The final value obtained in this definite integral will be your value for the area under the graph.

Of course, there will be complications in the area to be calculated at a later stage of this chapter.

for qn1 i managed to do part c, for b i subbed in 3pi/2 and 0 into the integral of 1+sinx but it was wrong
for d, i got 6.90 instead of 6.91 so im not sure if that is fine...

is the modulus only used when the shaded region is below the xaxis and at the left of yaxis?

Integrating 1 + sin x gives

x - cos x for 0 to 3pi/2
= (3pi/2 - cos 3pi/2) - (0 - cos 0)
= 3pi/2 - 0 - (0 - 1)
= 3pi/2 + 1

As for the 6.90 and 6.91 thing, it should just be a rounding error.

Modulus is applied on those regions because the integrals do not recognise the meaning of the calculated integral at all.
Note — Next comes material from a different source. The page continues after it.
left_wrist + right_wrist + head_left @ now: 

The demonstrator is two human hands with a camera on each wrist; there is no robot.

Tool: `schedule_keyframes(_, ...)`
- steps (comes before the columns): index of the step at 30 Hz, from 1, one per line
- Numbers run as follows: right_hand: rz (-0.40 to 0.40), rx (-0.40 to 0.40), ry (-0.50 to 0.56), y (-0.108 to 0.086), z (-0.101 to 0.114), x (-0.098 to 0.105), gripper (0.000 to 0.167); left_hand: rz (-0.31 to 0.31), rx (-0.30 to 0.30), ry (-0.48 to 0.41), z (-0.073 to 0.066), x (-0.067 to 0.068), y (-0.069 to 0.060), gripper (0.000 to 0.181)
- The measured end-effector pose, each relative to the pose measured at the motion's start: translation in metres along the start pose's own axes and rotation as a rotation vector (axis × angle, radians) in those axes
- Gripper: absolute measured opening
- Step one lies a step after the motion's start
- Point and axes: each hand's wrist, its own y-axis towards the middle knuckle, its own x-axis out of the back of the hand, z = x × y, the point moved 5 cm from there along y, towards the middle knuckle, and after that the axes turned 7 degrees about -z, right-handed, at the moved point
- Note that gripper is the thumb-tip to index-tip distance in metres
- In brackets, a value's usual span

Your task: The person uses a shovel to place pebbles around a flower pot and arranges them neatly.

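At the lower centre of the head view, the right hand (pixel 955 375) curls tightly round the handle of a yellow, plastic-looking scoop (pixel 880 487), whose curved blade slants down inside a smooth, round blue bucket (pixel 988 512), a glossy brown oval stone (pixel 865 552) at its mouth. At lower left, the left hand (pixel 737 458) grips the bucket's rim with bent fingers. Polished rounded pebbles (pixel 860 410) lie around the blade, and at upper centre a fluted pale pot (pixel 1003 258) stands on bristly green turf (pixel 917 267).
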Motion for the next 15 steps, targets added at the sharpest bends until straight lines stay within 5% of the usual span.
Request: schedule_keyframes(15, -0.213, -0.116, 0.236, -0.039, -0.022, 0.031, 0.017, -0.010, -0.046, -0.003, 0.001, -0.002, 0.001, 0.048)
In other words, the integral is only capable of spewing out a value without knowing the context of calculating areas which cannot be negative.

for 2b, i integrated 4sin0.5x-cos2x to - 8cos0.5x-1/2sin2x, subbed 0 and - 1.05 in and modulus, i got the answer of 0.01865.... which is wrong. if there anything wrong with the integration?

Try subbing in the numbers again, or check that you have input the values in radian mode. Remember that cos 0 = 1 and not 0.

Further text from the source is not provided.